Monday, May 13, 2013

 

a red letter day


Yesterday was one such.  A day when I almost didn't even leave the house, except, we needed groceries, and after coming back home and doing some house chores, Ryan and I looked at each other and said, Let's take a drive.  We headed east, to browse in a few antiques shops and noodle around on a rainy Sunday afternoon.  In one of those shops we went our separate ways for a time, then I looked up to see Ryan approaching me with a book in his hands.  A small fat old book, bound in calf.  Before I could even see what it was, he said, We're going to get this.  I said, worriedly, Well, what IS it?

Here, here it is, now safe at home with us, such a darling book, one to be carefully read and treasured:


The 1773 abridgment of Johnson's Dictionary, Fifth Edition, printed in London by Strahan et al, "Abstracted from the Folio Edition, by the Author."  A marketing attempt to appeal to those who may have been intimidated by the size (see my blog post from January 24, 2013) and price of the earlier folio editions.  This copy has a few condition problems, for example the top right corner of the title page has had a name ripped away from it:


And a name once printed in gilt has been scratched away from the leather covering the front board, which is also cracked along its hinge, but still attached.  Also, some foxing throughout.  Minor concerns.  The reason we could afford to buy this book at all:  the seller priced the book as if only volume one of a two-volume set was present, writing volume one only inside the front cover next to the price.  Well, I could plainly see that this was, as I said, a very fat little book, eight inches high and about three inches thick, unpaginated, but I would guess 800 pages.  And, flipping through the book, I quickly saw that the complete text was there - the dictionary ends with the letter Z, after all, and yes, there it was.  Another look through confirmed that what would have been volume two begins with the letter L (a nice printer's ornament appears at the end of the letter K, then L begins with a half-title).  In other words, this edition was made from the printed sheets of two volumes perhaps trimmed down a bit and bound as one.  Shall I tell you what we paid for it?  I'll just say, significantly less than the groceries we bought earlier in the day, and leave it at that.  I never thought I would be able to purchase a copy of the Dictionary published within Johnson's own lifetime.  But here it is.  I carefully polished up the calf last night with some leather-binding dressing, and read a little of it.  Here is a sample.  In his brief preface, Samuel Johnson explains, in his purling eighteenth-century prose, the need for this abridged edition of his famous work:

"...a small dictionary appeared yet to be wanting to common readers; and, as I may without arrogance claim to myself a longer acquaintance with the lexicography of our language than any other writer has had, I shall hope to be considered as having more experience at least than most of my predecessors, and as likely to accomodate the nation with a vocabulary of daily use.  I therefore offer to the public an abstract or epitome of my former work.... The words of this dictionary, as opposed to others, are more diligently collected, more accurately spelled, more faithfully explained, and more authentically ascertained.  Of an abstract it is not necessary to say more; and I hope, it will not be found that truth requires me to say less."

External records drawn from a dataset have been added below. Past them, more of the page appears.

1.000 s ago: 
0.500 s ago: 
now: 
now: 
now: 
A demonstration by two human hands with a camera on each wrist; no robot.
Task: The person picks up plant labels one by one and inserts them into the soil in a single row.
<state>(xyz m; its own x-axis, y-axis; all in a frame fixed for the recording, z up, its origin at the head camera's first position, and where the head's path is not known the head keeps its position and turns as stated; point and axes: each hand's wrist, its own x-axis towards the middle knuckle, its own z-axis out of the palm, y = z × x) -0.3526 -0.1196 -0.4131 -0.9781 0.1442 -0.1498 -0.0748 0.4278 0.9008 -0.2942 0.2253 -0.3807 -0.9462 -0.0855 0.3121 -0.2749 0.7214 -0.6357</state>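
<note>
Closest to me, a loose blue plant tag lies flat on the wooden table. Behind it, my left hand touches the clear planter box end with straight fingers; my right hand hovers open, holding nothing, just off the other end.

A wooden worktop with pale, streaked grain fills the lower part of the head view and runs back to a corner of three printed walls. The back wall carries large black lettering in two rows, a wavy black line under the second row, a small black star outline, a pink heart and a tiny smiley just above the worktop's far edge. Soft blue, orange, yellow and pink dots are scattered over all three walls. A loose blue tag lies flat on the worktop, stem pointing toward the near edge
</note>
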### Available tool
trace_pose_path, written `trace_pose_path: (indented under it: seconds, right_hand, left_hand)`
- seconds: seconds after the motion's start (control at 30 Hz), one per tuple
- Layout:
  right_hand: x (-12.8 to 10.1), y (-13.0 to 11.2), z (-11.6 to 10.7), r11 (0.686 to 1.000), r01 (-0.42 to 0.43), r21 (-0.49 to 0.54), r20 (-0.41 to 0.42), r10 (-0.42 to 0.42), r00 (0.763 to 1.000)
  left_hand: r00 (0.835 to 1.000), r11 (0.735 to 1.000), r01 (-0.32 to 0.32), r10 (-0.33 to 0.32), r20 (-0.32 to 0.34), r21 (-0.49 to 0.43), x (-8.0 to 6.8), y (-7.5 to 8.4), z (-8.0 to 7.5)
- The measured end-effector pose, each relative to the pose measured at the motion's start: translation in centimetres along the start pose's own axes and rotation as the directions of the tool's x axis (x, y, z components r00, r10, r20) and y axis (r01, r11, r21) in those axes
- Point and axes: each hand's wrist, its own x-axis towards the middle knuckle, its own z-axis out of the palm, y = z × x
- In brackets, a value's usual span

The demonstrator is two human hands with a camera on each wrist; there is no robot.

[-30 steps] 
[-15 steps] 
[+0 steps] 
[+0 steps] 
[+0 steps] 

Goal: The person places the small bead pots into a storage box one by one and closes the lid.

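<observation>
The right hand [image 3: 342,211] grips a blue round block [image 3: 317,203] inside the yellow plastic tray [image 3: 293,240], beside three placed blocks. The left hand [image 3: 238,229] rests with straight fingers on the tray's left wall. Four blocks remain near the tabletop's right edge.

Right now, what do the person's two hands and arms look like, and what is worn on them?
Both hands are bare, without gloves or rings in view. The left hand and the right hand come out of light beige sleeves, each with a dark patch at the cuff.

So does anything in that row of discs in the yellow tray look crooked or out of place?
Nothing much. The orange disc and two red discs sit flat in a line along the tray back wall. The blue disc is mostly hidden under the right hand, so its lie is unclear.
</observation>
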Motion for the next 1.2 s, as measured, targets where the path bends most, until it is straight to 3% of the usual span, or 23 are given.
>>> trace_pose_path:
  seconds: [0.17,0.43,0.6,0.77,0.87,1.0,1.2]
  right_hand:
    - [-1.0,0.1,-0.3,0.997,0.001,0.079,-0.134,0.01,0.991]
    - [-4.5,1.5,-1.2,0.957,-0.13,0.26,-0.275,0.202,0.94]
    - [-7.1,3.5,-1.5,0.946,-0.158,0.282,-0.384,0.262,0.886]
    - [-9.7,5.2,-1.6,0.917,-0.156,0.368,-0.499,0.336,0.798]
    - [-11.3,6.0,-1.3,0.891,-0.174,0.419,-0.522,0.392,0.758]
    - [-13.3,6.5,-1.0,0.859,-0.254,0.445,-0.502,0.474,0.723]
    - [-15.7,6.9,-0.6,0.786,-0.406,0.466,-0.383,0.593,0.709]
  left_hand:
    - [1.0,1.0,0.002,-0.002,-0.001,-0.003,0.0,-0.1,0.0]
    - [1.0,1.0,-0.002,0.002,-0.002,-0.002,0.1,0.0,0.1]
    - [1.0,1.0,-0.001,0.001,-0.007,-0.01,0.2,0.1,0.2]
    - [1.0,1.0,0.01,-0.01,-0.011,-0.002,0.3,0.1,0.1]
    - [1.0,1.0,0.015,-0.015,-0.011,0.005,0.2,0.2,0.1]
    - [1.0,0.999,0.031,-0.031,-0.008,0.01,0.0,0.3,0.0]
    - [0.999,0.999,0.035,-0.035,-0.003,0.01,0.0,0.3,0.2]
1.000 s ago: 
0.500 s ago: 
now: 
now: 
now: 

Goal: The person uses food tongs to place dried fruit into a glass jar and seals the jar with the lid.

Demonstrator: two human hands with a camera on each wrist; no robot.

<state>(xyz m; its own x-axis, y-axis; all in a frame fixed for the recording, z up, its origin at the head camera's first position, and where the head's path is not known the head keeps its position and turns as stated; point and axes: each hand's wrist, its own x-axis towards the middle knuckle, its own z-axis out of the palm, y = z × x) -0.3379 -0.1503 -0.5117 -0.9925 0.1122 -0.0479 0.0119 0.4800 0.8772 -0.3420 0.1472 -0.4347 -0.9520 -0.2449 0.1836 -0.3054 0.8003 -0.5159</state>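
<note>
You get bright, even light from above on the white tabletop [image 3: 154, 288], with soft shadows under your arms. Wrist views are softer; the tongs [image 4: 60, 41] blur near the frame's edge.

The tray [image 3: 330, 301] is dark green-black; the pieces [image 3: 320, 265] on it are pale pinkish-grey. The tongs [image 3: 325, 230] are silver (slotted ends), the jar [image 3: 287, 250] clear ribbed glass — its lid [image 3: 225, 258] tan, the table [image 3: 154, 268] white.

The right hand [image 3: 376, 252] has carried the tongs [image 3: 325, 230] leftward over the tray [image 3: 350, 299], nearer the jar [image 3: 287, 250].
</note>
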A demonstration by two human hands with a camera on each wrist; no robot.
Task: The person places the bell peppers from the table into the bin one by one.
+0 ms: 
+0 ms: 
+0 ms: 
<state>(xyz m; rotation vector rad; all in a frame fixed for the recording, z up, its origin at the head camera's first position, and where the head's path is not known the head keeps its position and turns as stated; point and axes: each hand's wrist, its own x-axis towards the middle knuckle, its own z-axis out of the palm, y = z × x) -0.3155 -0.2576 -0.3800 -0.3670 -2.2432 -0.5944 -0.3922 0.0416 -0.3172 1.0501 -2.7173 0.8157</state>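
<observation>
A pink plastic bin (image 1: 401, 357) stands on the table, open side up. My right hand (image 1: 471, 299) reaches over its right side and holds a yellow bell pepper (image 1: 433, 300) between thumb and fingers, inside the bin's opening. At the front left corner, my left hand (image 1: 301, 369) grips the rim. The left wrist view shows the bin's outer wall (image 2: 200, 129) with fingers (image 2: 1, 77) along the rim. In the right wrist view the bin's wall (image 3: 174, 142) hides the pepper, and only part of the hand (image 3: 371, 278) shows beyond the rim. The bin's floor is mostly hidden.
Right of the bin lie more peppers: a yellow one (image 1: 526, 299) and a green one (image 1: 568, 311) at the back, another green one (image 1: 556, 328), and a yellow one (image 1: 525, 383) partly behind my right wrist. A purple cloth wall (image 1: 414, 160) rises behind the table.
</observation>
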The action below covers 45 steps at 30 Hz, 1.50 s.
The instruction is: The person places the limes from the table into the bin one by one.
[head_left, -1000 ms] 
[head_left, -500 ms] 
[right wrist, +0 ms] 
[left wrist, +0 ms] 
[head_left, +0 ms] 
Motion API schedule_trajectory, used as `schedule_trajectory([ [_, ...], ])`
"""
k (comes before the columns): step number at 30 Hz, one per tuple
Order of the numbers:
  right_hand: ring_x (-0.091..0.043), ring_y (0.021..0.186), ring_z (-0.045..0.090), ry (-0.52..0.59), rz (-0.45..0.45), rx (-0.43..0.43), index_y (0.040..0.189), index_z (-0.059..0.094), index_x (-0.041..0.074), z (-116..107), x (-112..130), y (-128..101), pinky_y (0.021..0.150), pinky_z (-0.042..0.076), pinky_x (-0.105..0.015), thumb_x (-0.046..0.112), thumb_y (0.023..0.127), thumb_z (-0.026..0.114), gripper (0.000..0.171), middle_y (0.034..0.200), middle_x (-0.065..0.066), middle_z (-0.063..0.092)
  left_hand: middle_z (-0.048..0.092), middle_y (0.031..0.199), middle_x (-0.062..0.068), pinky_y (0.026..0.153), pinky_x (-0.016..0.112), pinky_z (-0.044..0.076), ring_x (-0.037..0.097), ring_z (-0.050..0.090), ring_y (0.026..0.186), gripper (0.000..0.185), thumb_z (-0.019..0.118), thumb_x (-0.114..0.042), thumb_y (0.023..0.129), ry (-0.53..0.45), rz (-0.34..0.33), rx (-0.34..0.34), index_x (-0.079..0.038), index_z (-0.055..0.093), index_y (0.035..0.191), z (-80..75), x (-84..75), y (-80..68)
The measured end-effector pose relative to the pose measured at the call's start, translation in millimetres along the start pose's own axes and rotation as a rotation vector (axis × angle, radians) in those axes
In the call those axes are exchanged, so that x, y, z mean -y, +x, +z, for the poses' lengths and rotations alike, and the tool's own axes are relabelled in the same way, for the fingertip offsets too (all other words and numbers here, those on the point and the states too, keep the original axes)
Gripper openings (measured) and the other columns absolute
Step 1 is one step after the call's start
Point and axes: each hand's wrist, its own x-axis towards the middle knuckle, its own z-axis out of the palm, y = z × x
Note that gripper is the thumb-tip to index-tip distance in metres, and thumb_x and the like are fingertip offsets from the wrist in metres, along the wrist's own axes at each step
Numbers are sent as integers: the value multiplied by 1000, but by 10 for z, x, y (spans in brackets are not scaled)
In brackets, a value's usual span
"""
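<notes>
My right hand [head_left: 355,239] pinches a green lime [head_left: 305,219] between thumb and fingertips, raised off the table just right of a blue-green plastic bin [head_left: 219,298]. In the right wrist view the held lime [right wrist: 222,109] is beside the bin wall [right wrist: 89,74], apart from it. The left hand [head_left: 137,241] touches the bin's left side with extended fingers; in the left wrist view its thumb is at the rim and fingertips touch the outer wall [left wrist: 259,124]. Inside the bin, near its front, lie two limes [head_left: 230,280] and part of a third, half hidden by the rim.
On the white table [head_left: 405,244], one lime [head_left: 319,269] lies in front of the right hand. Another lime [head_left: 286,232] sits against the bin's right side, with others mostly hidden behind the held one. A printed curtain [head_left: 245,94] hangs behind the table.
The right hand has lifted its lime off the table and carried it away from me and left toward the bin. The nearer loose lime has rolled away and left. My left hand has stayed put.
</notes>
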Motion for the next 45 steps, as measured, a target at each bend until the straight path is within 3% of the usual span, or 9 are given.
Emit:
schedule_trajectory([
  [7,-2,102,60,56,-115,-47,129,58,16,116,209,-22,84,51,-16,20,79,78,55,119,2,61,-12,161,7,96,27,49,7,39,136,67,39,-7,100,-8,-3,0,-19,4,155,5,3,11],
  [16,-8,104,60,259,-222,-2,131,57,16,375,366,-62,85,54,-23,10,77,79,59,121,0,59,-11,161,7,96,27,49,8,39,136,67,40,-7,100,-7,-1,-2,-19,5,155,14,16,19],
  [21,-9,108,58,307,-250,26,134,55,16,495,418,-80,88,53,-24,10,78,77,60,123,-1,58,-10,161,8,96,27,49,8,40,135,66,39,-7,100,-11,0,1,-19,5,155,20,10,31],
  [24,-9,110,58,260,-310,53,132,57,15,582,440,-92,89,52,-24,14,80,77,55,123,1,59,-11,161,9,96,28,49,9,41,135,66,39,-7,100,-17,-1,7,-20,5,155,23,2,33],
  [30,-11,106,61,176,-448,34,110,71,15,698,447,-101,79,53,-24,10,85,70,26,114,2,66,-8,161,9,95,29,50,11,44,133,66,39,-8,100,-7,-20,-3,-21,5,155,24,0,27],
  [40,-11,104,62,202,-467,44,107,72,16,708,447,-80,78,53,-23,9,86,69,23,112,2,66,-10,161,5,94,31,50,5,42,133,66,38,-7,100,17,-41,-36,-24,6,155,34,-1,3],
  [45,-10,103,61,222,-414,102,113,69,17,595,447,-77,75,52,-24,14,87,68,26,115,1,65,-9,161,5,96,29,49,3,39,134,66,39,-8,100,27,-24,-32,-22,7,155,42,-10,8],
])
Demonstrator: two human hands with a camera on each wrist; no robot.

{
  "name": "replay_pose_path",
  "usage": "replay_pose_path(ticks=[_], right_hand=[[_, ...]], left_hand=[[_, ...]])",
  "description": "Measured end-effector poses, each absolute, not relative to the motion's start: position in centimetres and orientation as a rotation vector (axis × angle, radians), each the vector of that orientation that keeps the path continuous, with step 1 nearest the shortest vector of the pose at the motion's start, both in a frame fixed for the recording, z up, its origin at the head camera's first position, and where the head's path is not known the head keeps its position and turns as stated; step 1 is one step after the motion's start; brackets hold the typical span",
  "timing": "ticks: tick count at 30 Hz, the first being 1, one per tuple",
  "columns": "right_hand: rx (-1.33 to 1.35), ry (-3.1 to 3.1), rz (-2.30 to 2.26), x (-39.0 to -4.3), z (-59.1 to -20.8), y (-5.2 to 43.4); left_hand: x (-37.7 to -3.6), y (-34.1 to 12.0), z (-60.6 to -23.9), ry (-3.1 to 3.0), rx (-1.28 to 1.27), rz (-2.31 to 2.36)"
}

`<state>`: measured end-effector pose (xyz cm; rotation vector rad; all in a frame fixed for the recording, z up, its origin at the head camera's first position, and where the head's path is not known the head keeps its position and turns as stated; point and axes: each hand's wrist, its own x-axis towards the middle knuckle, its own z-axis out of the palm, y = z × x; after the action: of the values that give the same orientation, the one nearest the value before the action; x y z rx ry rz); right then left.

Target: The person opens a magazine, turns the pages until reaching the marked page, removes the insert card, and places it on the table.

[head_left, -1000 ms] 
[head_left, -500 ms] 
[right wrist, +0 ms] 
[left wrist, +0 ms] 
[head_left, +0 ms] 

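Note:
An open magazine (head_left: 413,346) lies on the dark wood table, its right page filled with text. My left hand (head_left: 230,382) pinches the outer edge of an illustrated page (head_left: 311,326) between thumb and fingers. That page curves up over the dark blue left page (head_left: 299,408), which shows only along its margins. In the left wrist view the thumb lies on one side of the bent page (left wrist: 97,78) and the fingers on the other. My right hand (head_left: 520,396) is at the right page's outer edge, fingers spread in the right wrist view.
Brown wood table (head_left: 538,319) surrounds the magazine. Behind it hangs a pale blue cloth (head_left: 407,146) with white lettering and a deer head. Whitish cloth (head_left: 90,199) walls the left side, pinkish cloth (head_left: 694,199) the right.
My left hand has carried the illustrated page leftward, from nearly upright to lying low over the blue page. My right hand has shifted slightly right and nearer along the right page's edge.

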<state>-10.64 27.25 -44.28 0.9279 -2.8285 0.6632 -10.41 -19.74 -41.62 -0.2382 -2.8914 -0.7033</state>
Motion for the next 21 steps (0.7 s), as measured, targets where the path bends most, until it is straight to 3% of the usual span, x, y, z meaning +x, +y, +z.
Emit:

I was raised to fervently believe that no home was complete without a good dictionary, or better, several good dictionaries.  And here is the grandfather of them all, come to stay.

Comments:
"I wish you joy" as Jack Aubrey might have said!

Great news.
 
Fantastic! Congratulations.
 
Thanks, I am so happy with this book it is difficult to put into words (and me, with a good dictionary right here, ha!) - I even dreamed about the book on Sunday night. It's here at my elbow right now, I've been browsing in it off and on for the last two days.